[Opening Information provided section]
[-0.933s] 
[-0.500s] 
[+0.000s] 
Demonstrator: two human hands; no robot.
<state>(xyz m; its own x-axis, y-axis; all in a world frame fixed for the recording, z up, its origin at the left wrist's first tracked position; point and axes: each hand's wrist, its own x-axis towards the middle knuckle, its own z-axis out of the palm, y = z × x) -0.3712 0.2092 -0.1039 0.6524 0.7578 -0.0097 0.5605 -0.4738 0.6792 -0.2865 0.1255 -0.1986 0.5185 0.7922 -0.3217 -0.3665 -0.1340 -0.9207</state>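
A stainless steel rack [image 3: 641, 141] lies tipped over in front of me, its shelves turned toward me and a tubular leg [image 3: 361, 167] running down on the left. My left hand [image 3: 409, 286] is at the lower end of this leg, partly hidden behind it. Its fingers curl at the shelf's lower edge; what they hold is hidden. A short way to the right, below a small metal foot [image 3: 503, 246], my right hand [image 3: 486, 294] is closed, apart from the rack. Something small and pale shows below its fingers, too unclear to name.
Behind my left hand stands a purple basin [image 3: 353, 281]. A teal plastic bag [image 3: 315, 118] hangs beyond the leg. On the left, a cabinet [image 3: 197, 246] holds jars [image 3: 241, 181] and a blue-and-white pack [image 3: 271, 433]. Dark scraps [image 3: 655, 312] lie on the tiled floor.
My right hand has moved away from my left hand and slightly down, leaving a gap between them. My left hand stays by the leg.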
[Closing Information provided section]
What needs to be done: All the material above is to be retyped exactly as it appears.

Exercise result:
[-0.933s] 
[-0.500s] 
[+0.000s] 
Demonstrator: two human hands; no robot.
<state>(xyz m; its own x-axis, y-axis; all in a world frame fixed for the recording, z up, its origin at the left wrist's first tracked position; point and axes: each hand's wrist, its own x-axis towards the middle knuckle, its own z-axis out of the palm, y = z × x) -0.3712 0.2092 -0.1039 0.6524 0.7578 -0.0097 0.5605 -0.4738 0.6792 -0.2865 0.1255 -0.1986 0.5185 0.7922 -0.3217 -0.3665 -0.1340 -0.9207</state>
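A stainless steel rack [image 3: 641, 141] lies tipped over in front of me, its shelves turned toward me and a tubular leg [image 3: 361, 167] running down on the left. My left hand [image 3: 409, 286] is at the lower end of this leg, partly hidden behind it. Its fingers curl at the shelf's lower edge; what they hold is hidden. A short way to the right, below a small metal foot [image 3: 503, 246], my right hand [image 3: 486, 294] is closed, apart from the rack. Something small and pale shows below its fingers, too unclear to name.
Behind my left hand stands a purple basin [image 3: 353, 281]. A teal plastic bag [image 3: 315, 118] hangs beyond the leg. On the left, a cabinet [image 3: 197, 246] holds jars [image 3: 241, 181] and a blue-and-white pack [image 3: 271, 433]. Dark scraps [image 3: 655, 312] lie on the tiled floor.
My right hand has moved away from my left hand and slightly down, leaving a gap between them. My left hand stays by the leg.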

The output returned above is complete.